The writers are not shy about portraying Mabel as a flawed character, one who, at times, comes across as self-centred, rebellious and stubborn.

Hoppers is directed by Daniel Chong, who created Cartoon Network's popular animated series We Bare Bears.

PHOTO: THE WALT DISNEY CO

Hoppers not only has an equal balance of zany, fun and sweet emotional moments, but it is also a tale about respecting nature and the order of things.

Director Daniel Chong keeps the momentum going with tight pacing. The furry critters are wonderfully animated, some cute and cuddly, while others are menacing.

If fans of Cartoon Network’s We Bare Bears (2015 to 2019) find the look of the animals in Hoppers familiar, that is because Chong created the titular anthropomorphic ursine leads of the popular animated series.

Hot take: Hoppers is not top-tier Pixar, but it sure is a dam wild ride. 

The Bride! (M18)

126 minutes, showing in cinemas
★★☆☆☆

The story: In 1930s Chicago, a corpse (Jessie Buckley) is resurrected to be a mate for Frankenstein’s lonely creature Frank (Christian Bale). The union begets anarchy.

Christian Bale and Jessie Buckley in The Bride!.

PHOTO: WBEI

American actress-turned-film-maker Maggie Gyllenhaal is a bold, intelligent talent.

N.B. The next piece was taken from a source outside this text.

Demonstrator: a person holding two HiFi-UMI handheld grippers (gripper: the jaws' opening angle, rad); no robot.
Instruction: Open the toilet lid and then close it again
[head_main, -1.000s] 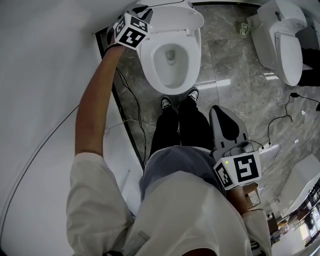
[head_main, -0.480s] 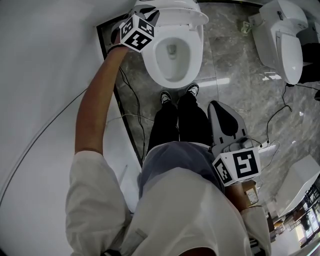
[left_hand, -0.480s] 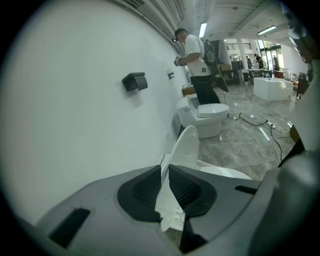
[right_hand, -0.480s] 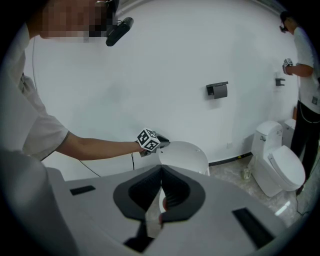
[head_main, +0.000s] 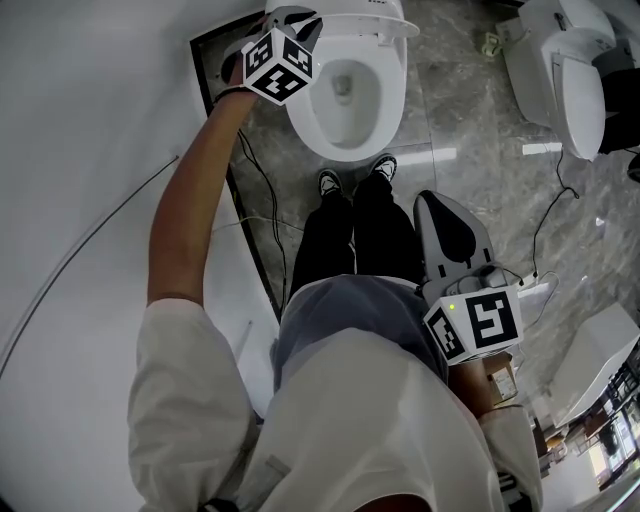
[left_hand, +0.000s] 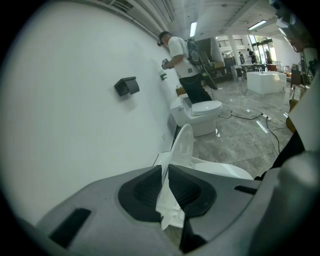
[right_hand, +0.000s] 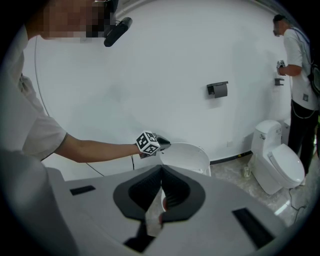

Buckley, the Irish star of Gyllenhaal’s 2021 directing debut The Lost Daughter, is due a Best Actress Oscar for Hamnet (2025), and Bale is an actor always fully committed.

It is therefore painful to declare The Bride!, written, directed and co-produced by Gyllenhaal, a shambling misbegotten experiment, beginning with the prologue of Buckley playing both the century-dead Frankenstein author Mary Shelley and the moll named Ida she possesses.

An erratic Ida is soon murdered, unsurprisingly, because the dramatic conceit is that preposterous.

The gothic romance takes big swings throughout at such ill-formed and, as a whole, disjointed ideas.

It is a black comedy, a gangster drama, a love letter to cinema and a musical featuring Gyllenhaal’s actor-brother Jake Gyllenhaal singing and dancing.

It is not least a Bonnie-and-Clyde outlaw lovers-on-the-run killing spree as the reinvigorated Ida revolts against patriarchy with smitten Frank along for the ride and a pair of detectives (Peter Sarsgaard and Penelope Cruz) in cross-country pursuit.

Ida is an unbridled bride in a riot grrrl reclamation of English director James Whale’s 1935 Universal Monsters classic Bride Of Frankenstein, a primal yowl on behalf of Elsa Lanchester’s original voiceless bride and every undervalued woman.

But while certainly very loud, Ida has nothing coherent or interesting to say.

She is a shallow expression of female rage without so much as a character arc despite her sloganeering demands for identity and autonomy.

Hot take: This feminist horror opera is all aimless passion with an emphatic exclamation mark.